Approaching the petitioner, Robinson saw an opportunity to teach her 12-year-old daughter about the importance of being politically active and democratically engaged. She read the lines at the top of the petition, a three-sentence summary describing the campaign’s aim to establish a scholarship fund for low-income and underprivileged children. It was a mission that, on its surface, she agreed with. 

Robinson had been a foster mom for three years before adopting her daughter, and she assumed the petition would supplement programs such as Fostering Futures, a state-supported scholarship program that awards college scholarships to children in foster care.

Poring over the lines so carefully that she accidentally underlined a segment of the petition with her uncapped pen, Robinson went on to sign it, believing she was supporting a cause she valued. As she talked about the process with her daughter, Robinson’s husband, Justin, also signed the petition.

Later that day, the family was approached by a woman attending the fair, who said she’d overheard what Robinson was saying and thought she may have misunderstood the petition. The stranger explained that the petition was not supporting scholarships to colleges, but instead was Let MI Kids Learn, a voucher program that would divert millions of dollars in public school funds to private and charter schools. 
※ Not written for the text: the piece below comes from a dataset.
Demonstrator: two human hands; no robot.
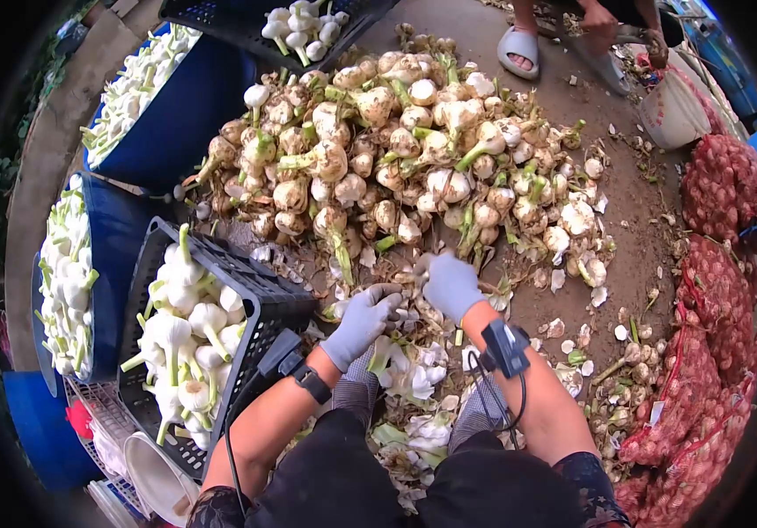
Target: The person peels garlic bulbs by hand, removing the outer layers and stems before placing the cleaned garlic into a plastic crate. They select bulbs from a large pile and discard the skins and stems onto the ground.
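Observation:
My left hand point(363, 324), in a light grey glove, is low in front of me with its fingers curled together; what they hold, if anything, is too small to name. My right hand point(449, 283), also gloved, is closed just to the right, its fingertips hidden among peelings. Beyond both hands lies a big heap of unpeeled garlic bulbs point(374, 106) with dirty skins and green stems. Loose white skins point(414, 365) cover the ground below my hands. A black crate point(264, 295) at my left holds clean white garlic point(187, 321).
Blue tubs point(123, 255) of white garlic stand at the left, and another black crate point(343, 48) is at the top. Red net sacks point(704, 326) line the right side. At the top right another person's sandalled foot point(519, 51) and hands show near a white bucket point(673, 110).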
After researching the petition more and learning of her mistake, Robinson went back to the petitioner to ask why he didn’t stop her when he heard her inaccurately explaining the petition to her daughter. 

According to Robinson, he replied: “Well, that’s why you’re supposed to read it before signing.” 
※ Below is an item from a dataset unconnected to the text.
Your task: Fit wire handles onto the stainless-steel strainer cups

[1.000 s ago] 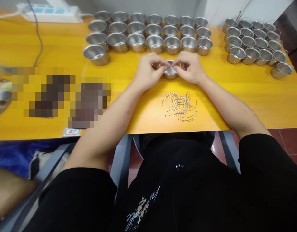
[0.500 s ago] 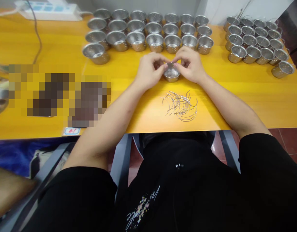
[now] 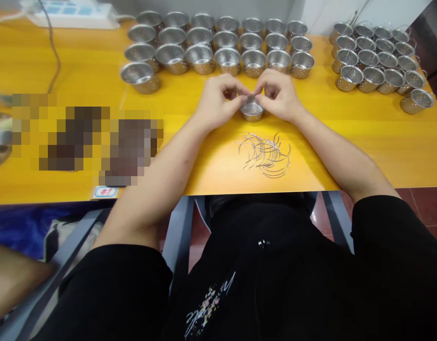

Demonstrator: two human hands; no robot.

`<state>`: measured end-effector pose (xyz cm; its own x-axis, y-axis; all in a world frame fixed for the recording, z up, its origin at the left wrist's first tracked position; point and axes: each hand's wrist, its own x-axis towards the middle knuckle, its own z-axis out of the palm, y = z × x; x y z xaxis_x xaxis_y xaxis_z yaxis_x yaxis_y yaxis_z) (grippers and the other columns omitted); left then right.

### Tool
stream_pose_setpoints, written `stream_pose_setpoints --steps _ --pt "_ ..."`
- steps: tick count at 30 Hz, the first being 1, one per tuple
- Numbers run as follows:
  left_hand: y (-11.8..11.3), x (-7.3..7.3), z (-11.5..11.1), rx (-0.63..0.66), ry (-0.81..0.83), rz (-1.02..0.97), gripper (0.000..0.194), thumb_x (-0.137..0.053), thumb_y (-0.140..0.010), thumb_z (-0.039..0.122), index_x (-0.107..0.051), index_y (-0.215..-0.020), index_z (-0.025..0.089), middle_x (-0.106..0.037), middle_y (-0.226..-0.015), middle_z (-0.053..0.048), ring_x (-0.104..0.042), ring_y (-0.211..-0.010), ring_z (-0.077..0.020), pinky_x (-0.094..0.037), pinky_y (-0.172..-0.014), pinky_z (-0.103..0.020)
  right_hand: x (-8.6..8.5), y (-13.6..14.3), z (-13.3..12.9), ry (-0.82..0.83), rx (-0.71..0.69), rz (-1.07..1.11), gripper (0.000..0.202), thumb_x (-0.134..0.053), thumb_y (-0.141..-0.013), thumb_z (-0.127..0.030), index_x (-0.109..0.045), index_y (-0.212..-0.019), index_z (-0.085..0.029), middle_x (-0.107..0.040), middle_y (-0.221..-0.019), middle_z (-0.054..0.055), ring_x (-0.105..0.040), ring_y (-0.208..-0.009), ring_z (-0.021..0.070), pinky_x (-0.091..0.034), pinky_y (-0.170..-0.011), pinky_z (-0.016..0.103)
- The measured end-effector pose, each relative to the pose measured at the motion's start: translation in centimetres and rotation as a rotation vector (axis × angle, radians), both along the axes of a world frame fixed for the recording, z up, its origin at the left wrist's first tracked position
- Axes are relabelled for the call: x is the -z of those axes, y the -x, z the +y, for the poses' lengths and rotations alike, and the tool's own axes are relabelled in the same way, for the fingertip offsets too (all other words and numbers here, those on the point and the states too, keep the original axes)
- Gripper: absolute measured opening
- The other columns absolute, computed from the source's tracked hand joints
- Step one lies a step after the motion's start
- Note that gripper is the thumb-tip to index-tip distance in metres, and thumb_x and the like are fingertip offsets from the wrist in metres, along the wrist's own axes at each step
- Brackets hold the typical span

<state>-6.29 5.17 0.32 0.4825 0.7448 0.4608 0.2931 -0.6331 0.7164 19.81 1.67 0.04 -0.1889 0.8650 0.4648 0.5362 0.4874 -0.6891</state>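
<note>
A small perforated metal cup (image 3: 252, 113) stands upright on the yellow table, between my two hands. My left hand (image 3: 221, 102) is closed in a pinch on the left side of its rim. From the right, my right hand (image 3: 279, 97) pinches the rim too, and the fingertips of both hands nearly meet over the cup's far side. Whether a thin wire is also between the fingers I cannot make out. Nearer to me lies a loose pile of curved wire handles (image 3: 266, 154).
Rows of perforated metal cups (image 3: 227, 61) stand at the back. More cups, some with wires, form a group (image 3: 373, 78) at the right. A white power strip (image 3: 76, 14) with a cable lies back left. Blurred-out dark items (image 3: 129, 151) lie left; another person's limb (image 3: 15, 284) shows lower left.
Both hands stay at the cup's rim, with only a slight shift of the fingers. The wire pile and the rows of cups are unchanged.
</note>
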Motion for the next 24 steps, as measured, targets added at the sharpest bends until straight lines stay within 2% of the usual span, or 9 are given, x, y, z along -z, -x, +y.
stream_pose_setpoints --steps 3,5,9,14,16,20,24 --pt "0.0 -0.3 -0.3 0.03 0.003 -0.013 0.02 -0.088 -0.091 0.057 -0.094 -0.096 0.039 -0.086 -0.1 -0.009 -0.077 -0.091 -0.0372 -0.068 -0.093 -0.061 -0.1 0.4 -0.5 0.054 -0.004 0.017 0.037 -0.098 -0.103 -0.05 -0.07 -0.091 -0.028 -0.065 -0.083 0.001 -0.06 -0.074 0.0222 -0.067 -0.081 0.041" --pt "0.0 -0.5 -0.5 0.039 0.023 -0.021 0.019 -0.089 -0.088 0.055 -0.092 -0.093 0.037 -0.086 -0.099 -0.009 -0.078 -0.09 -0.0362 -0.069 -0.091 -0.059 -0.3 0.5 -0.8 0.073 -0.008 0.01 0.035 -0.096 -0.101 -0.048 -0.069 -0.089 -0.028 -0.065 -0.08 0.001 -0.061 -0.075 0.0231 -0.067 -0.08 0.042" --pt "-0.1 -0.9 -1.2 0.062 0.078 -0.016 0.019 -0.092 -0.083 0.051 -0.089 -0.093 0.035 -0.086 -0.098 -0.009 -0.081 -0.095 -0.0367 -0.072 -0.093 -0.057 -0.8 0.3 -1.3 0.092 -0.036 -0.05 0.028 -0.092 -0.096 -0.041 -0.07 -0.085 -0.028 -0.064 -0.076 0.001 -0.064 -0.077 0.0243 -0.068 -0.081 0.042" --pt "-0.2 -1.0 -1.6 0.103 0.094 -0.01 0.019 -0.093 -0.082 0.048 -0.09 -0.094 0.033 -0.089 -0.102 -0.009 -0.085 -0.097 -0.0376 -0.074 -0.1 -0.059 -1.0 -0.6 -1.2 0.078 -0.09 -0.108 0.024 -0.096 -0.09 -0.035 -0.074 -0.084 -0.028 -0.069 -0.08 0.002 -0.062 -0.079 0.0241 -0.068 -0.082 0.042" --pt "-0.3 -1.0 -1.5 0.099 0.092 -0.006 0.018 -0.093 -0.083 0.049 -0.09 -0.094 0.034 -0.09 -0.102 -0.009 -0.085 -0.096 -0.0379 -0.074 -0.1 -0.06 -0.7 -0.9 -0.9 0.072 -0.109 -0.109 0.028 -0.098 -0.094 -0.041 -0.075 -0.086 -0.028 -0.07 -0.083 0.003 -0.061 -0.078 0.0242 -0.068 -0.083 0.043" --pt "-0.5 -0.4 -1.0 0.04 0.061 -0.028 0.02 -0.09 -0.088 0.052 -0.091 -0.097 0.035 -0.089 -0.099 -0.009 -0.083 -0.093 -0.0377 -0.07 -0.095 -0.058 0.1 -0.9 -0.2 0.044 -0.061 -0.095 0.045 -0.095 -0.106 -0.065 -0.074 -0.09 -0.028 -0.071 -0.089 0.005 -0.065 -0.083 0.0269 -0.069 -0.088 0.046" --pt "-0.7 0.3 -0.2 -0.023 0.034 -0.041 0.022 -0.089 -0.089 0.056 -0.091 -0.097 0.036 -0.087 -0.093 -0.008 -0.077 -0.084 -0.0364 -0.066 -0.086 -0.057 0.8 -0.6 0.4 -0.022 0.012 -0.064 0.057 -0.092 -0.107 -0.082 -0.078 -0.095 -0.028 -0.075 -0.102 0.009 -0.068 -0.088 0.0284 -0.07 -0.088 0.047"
Michigan law has no provision to enable a voter to remove their name from a petition, even if they feel they were given misleading information about the campaign. Robinson, however, took matters into her own hands—simply asking to see the sheet and then crossing her name off the list

“I thought that was so nice and so convenient to make people’s voices heard—to have these canvassers out and about with clipboards where you can sign,” Robinson said. “It’s supposed to be safe, and it’s supposed to make it easier for the vast majority of the population.”

Now, though, Robinson is feeling disillusioned with the deception behind the process. When she went home, she created a Facebook post warning friends of what had happened to her: 

“Please use this personal vulnerability as a reminder to stop and look for more detail about the petition you are signing, and always show up to vote to make your final decision counted,” she said.

That brings us to the third deception tactic: campaigns that plan to bypass voters from the start.

Deception Level 3 of 3: Planning to Cut the Line

Here’s the 340,047-signature question: Who would want to keep this process on the books? For the answer, have a look at why people like it.


If you’re a legislator, your party has a majority in the House and the Senate, and your governor is from the opposing political party (and therefore wields a potentially partisan veto), an indirect initiative must look like a pretty efficient way to get things done. 

Indeed, said Jeff Timmer, a former executive director of the Michigan Republican Party who’s now a senior project manager at the Lincoln Project.

“It has only been in the last decade that we’ve seen this preponderance of attempts to use this just to ram through partisan legislation,” Timmer said. “Somebody just woke up and said, ‘Hey, we can do this. We have the majority in the legislature but we don’t have a willing governor. Let’s just sideline the governor and do this anyway, because we have the money to.’”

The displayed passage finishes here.